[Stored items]
#####
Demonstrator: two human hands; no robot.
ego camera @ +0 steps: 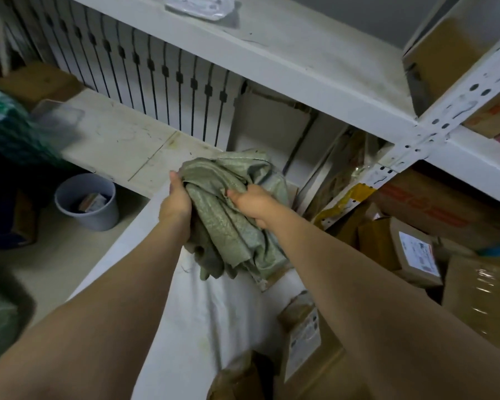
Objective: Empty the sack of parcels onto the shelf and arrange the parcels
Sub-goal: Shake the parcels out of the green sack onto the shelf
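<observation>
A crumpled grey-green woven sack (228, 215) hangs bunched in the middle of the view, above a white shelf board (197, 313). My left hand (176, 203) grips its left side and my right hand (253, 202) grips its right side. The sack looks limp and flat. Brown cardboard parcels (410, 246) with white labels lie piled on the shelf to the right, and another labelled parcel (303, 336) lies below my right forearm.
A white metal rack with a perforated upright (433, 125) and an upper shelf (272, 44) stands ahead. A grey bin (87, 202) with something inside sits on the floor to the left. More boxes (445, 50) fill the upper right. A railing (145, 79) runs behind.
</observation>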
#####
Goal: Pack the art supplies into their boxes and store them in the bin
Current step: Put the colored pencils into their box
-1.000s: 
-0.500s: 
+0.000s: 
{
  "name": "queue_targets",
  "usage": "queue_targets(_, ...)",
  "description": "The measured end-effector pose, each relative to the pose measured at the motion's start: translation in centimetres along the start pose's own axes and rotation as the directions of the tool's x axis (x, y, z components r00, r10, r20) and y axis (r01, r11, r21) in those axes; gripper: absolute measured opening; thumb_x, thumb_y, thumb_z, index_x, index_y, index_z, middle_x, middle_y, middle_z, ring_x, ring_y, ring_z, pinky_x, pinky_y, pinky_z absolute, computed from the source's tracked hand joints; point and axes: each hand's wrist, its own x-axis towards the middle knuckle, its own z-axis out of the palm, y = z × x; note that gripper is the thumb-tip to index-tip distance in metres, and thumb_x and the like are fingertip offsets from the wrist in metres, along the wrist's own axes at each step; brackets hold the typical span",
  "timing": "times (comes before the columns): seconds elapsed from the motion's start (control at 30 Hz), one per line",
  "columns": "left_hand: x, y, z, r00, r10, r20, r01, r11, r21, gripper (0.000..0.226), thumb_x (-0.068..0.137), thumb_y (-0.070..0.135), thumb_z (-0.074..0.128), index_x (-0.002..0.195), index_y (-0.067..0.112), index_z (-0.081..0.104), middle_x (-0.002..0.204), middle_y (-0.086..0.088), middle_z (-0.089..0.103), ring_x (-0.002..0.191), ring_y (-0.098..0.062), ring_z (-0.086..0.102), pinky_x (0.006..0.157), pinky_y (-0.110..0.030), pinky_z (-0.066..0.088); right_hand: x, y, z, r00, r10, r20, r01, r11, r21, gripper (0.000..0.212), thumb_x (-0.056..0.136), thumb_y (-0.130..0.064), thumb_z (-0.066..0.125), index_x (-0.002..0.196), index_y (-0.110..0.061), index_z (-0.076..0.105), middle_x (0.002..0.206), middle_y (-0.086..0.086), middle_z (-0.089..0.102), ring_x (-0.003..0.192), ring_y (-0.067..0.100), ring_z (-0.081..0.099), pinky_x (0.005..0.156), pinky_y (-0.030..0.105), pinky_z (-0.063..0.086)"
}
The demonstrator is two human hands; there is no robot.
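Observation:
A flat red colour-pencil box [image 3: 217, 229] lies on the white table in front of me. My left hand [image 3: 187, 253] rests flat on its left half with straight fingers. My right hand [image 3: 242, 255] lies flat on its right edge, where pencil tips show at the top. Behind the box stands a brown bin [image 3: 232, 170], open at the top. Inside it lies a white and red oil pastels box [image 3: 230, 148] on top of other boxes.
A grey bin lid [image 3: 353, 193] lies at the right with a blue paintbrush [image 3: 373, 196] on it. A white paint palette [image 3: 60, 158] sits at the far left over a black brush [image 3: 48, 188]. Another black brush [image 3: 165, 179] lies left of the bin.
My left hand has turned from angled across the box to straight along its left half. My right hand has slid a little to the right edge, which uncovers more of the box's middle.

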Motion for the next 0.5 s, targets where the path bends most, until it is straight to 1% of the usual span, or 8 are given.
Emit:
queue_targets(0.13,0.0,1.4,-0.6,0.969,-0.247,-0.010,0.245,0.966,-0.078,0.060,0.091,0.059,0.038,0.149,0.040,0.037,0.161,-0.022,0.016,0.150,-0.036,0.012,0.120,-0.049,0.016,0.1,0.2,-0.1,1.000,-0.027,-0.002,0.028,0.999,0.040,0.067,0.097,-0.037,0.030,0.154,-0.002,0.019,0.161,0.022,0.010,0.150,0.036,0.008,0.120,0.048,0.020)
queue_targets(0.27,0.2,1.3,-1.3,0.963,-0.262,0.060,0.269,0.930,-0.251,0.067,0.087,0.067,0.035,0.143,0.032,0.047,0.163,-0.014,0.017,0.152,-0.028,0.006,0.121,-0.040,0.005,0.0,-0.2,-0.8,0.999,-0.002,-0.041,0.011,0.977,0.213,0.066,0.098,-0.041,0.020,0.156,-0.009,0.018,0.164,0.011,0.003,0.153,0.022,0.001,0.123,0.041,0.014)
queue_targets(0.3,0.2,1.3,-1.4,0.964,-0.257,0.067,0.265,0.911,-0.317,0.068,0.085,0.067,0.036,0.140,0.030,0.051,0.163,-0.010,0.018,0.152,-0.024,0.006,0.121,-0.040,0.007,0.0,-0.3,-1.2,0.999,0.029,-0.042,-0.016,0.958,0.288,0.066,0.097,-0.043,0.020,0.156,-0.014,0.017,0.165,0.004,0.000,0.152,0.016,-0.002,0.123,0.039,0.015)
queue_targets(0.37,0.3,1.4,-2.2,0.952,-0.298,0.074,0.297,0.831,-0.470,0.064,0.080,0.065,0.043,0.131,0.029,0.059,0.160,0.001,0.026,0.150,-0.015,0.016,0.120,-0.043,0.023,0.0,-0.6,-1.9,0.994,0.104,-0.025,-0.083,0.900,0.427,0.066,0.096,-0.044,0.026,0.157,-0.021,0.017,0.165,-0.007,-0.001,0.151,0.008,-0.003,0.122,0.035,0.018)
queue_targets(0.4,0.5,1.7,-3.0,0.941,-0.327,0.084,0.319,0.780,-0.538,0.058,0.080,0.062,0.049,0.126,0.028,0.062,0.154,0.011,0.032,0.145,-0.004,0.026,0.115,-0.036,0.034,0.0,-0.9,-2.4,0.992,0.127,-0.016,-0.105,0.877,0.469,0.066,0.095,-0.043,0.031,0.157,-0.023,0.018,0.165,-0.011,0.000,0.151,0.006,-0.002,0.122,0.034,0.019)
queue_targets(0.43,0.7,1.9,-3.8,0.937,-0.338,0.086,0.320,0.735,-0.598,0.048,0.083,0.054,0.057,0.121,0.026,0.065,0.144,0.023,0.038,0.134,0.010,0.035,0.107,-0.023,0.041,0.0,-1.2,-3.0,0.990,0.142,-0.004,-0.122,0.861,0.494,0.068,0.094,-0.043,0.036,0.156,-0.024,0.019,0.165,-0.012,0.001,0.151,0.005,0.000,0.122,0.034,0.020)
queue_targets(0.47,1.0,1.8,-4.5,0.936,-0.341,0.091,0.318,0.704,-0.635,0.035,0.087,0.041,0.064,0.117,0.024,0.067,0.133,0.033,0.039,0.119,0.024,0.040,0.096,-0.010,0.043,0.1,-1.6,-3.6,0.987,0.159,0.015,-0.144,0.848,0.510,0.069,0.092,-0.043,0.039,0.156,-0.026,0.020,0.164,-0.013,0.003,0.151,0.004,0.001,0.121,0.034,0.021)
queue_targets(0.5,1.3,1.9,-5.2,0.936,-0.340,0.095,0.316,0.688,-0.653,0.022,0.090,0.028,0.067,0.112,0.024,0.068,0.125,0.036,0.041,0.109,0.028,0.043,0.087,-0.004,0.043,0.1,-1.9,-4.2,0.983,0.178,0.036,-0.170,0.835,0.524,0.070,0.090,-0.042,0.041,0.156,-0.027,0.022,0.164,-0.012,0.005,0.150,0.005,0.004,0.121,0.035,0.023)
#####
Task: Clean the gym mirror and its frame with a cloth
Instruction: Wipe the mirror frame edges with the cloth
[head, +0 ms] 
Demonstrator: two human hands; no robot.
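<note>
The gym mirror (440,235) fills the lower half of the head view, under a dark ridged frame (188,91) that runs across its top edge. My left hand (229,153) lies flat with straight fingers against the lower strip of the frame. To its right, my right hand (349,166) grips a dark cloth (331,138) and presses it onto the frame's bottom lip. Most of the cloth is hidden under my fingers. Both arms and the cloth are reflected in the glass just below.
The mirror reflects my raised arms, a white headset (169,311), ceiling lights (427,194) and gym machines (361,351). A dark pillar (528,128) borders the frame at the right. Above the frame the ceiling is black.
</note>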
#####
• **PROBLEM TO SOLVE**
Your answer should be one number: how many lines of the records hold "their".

• **TASK SOLUTION**
2